The city of Laguna Beach will host a free public lecture at 7 p.m. on Thursday, Aug. 30, to present proposals for an estuary restoration project at Aliso Creek and its implications for the future. The lecture will be held in the community room at the Laguna Beach Community Center at 380 Third Street.
The proposed restoration project will be presented by Laguna Ocean Foundation Project lead coordinator Ed Almanza, who will be introduced by Laguna Beach Mayor Pro Tem Rob Zur Schmiede. The foundation received a grant from the California Coastal Conservancy to develop a conceptual restoration plan to return the Aliso Creek estuary to a healthy ecosystem. The presentation will include slides and videos to describe the local and regionally significant benefits of the restoration project.
This lecture is the third of four in a series of educational events presented by the city’s Environmental Sustainability Committee. For more information, contact environmental specialist Mike Phillips at 949-497-0390.
School Resource Officer Part of Agreement Between City, LBUSD
The city of Laguna Beach and the Laguna Beach Unified School District (LBUSD) renewed their Joint Use Agreement for use of shared sites and also entered into an agreement to establish a School Resource Officer Program in the district.
The program will assign one Laguna Beach Police Department law enforcement officer to district facilities during the nine-month school year. The mission of the SRO program is to reduce school-related violence and crime committed by juveniles and young adults and foster a program that will build a positive relationship between law enforcement, youth, parents and school administrators. The district will make a formal decision on the program at its Aug. 21 meeting.

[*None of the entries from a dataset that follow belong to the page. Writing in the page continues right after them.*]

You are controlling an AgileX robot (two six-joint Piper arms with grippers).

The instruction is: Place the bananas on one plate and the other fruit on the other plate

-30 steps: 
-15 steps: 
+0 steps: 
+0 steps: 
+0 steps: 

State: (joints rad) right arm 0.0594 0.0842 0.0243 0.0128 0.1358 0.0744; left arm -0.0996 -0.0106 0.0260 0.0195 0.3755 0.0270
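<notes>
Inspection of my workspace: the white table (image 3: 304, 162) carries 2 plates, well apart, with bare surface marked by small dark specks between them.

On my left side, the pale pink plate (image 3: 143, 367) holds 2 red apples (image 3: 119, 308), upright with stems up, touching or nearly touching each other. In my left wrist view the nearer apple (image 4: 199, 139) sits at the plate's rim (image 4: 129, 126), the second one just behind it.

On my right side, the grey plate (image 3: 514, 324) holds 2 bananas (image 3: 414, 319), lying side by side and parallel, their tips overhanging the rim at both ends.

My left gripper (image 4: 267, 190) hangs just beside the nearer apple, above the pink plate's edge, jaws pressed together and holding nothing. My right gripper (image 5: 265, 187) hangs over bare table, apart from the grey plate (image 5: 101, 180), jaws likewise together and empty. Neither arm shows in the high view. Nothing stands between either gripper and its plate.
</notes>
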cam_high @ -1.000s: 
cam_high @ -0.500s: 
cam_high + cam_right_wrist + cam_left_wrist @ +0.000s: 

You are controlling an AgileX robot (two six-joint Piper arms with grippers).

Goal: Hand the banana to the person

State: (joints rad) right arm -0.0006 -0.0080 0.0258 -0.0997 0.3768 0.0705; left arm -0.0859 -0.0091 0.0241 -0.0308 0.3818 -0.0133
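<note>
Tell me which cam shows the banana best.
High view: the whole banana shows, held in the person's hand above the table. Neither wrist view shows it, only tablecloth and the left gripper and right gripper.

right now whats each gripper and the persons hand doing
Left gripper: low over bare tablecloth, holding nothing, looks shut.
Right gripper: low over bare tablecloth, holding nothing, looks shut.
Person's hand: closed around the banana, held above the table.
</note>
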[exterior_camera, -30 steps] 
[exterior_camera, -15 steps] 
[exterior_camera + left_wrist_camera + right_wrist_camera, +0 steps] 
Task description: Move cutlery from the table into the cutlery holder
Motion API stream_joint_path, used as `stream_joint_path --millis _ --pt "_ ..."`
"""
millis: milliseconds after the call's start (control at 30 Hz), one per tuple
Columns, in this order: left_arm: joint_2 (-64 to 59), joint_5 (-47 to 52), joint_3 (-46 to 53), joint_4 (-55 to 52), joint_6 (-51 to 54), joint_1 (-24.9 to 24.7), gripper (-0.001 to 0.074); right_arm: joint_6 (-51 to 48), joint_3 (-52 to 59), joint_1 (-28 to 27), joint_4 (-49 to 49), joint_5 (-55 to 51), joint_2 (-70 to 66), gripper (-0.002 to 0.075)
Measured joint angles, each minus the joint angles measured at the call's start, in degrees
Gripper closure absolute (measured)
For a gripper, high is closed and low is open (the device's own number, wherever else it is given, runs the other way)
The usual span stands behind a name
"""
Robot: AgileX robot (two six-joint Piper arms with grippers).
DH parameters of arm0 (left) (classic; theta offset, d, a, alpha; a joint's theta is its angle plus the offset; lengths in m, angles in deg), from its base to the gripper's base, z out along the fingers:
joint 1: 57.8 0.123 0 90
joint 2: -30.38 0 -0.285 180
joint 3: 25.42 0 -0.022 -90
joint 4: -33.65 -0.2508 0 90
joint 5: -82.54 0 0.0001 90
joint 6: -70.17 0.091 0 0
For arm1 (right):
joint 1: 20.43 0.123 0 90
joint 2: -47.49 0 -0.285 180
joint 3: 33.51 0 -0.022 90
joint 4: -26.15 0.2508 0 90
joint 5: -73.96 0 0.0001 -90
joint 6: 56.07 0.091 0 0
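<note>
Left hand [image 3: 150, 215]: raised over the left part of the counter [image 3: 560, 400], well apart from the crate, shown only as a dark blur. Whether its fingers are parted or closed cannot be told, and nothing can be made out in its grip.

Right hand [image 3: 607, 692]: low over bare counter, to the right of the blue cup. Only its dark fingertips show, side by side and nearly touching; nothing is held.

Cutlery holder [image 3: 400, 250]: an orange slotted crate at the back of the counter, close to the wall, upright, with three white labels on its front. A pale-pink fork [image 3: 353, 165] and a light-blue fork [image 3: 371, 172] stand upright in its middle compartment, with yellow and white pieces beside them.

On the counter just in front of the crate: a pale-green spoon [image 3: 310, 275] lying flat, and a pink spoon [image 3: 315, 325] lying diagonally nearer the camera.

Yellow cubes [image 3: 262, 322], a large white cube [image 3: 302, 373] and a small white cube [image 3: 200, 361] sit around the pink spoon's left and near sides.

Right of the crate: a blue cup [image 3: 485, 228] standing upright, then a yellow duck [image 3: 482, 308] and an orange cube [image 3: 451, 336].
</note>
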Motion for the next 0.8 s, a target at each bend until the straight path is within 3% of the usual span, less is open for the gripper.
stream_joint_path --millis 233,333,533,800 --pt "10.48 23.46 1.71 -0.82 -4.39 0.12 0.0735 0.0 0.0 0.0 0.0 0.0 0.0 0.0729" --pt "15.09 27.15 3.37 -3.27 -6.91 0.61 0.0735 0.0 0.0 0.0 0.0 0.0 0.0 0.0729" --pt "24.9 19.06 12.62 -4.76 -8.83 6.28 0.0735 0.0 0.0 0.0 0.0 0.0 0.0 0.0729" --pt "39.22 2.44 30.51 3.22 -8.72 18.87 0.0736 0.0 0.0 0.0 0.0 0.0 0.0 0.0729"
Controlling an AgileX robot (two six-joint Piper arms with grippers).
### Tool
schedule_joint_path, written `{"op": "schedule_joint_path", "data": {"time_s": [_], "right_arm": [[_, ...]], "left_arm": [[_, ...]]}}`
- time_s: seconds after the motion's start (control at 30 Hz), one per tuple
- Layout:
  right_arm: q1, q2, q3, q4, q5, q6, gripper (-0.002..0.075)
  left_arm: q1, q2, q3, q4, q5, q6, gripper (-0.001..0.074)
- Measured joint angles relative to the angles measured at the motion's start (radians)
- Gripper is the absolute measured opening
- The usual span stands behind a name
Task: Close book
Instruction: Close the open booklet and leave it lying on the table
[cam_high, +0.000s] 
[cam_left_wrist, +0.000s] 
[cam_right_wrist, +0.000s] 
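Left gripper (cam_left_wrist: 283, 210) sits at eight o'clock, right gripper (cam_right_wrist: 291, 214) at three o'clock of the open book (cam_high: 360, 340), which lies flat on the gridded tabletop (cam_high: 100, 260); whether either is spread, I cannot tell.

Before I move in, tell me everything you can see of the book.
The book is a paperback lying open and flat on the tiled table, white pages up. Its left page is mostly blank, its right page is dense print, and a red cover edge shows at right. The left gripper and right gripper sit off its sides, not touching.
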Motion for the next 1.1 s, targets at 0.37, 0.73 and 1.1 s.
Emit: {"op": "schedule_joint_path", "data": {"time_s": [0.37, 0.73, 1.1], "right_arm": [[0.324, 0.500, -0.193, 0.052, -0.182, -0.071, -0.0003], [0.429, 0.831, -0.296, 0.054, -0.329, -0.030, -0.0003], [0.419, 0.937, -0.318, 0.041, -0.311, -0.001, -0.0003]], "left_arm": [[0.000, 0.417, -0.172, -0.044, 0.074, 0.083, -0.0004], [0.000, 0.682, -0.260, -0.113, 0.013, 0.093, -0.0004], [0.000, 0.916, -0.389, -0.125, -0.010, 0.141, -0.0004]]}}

City Council Approves Tree Replanting Plan
At its Aug. 7 meeting, the Laguna Beach City Council approved a tree-replanting plan for 27 vacant tree sites located in downtown and along Coast Highway.
Over the past few years, several trees located within the downtown area and along Coast Highway have been removed due to vehicle damage, disease, death, storms and Caltrans projects. Each site has been assessed for the replanting effort and a recommended replanting list has been created.
The Council decided Tuesday that vacant tree wells in the downtown and along Coast Highway will be replanted in accordance with the Planning Commission’s recommended species.